My husband and I tried well over a year to have a baby. At the time I worked in a Hospital as an Ultrasound Technologist in a High Risk OB department. All day long I told people if they were having a boy or a girl. Finally, we became pregnant ourselves. I know more than the average pregnant Mom, on things that can go wrong. I also knew how blessed we were to have finally conceived.
At 30 weeks I woke up like a cat with its back up, I felt like something was wrong. I hadn’t felt the baby since the night before. I drank juice, I ate, nothing. I had the key to my department at work. My husband and I went and I scanned myself. The baby was still, no movement, for 45 minutes we watched. I called my doctor he told me to come up to the third floor. As the hours went by, I started contracting. I was given tributiline to stop the contractions, nothing stopped them, after 3 shots, I was still contracting. By the next morning, still no movement, I was given steroids to prevent brain bleeds, and for lung maturity. They wanted to keep me pregnant as long as possible. It takes a couple of days in your system for that to work. But right after the shot of steroids my doctor looked worried as he listened to the NST monitor and he took my wrist, listened, and said, “Break open a room, the heart rate we hear is Stephanie’s pulse.” With that I had an emergency crash section.
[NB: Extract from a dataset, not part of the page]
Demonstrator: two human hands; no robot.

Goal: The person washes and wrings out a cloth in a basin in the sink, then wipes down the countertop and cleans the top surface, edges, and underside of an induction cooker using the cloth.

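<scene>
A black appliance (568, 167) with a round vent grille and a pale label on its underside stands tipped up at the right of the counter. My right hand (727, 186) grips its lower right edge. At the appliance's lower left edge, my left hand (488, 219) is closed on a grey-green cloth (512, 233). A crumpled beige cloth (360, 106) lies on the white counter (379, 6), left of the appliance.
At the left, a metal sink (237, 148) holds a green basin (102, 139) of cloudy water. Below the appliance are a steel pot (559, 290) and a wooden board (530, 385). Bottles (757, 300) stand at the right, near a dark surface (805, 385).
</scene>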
I awoke with no happy faces, just sadness. No one spoke. My first words were, “Did I have a boy?” They told me yes. “Is he alive?” They told me yes. My son Michael was born October 17, 2004 with an APGAR of 2. My first born, my husband’s namesake, a beautiful baby boy. I was told later on that day he had bleeding in his brain and he couldn’t breathe on his own, he was intubated and brain dead. I was told best case scenario he would live with a wheelchair and be at a risk of aspirating on his own saliva.
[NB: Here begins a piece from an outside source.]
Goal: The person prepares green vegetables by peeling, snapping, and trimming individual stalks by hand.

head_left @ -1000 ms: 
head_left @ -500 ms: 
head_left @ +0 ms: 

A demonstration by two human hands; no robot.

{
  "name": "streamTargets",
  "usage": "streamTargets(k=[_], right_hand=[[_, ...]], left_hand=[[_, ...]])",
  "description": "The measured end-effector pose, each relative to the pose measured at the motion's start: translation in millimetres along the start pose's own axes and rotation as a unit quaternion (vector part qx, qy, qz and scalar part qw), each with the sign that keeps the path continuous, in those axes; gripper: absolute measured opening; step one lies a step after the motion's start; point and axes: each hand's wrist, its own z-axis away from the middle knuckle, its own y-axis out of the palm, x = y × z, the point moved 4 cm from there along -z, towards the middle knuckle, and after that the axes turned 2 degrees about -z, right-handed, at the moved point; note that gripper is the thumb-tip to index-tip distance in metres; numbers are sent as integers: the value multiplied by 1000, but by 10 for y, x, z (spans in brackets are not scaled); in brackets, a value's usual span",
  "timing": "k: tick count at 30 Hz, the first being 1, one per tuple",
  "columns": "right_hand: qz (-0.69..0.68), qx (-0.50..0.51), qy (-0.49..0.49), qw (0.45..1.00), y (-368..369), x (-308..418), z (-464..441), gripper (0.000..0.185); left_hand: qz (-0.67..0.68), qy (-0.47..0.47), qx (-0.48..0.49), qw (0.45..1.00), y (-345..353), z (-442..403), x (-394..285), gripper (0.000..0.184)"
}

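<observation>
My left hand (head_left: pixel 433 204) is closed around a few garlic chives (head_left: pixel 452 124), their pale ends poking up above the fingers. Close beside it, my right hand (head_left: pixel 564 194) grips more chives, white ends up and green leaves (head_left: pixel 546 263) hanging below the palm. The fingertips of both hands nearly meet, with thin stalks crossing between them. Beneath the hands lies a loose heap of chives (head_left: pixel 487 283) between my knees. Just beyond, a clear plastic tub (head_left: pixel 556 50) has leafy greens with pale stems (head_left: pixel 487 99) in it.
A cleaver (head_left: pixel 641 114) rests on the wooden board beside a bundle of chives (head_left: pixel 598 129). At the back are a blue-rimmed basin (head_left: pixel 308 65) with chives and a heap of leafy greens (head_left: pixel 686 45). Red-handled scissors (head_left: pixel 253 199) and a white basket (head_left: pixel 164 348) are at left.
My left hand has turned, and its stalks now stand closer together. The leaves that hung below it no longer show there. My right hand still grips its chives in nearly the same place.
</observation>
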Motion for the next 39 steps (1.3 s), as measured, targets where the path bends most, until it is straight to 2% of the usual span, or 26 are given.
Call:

The head of infectious diseases came to see me; he told me it was Listeriosis. No, it couldn’t be, I knew what to eat, I told my pregnant friends not to eat certain things because I knew the damage Listeria could do, I only saw it happen once in the 10 years I worked there, but I knew. I told him, “No, I didn’t eat soft cheeses, no cold cuts, nothing from a deli, it can’t be, you’re wrong.” He said, “Did you eat salad? It can be on lettuce, and is almost impossible to wash off.” I had no idea. Every pregnant woman eats salad. Every pregnant woman eats out. Every pregnant woman is so tired they want to treat themselves to a meal they didn’t prepare and cook themselves. Everyday I got salads from a “health” food store for lunch. I didn’t need a lesson on empathy or sympathy; I took care of people all day long with tragedies similar to this. How could it be me being wheeled into the NICU to kiss my babies forehead? How did this happen? I helped in diagnosing and helping people with sick fetuses. And now I was in a situation where I turned to my own boss and said, “You help everyone else, please help me.” And he couldn’t, he just put his head down.
Michael died in my arms as I rocked him to sleep, wrapped in a not-yet-finished blanket my Mom had been knitting for her first Grandchild, October 19, 2004. He was buried in that unfinished blanket; I felt it was perfect, because he wasn’t finished yet as well. All because I ate lettuce that was contaminated with a bacteria, a bacteria that is silent. No smell, no bad taste. I had no symptoms either. I was so sick with my pregnancy, every day all day long I vomited; I couldn’t even tell if I had food poisoning. I was told I was minutes from losing my uterus, the bacteria was all through out the baby and my placenta, contaminated through to the maternal side. I was told I almost lost my life. I started becoming septic right before delivery. My “body” recovered quickly, my heart slowly. I unbelievably became pregnant 2 months later, against advice from my Doctors, but I knew I couldn’t live with empty arms. And we truly thought it would take us over a year again to get pregnant. We went on to have our daughter Brooke Hope, September 2005; she gave me back my life. And then another boy, Jake Nicholas, December 2007, he gave me back my smile.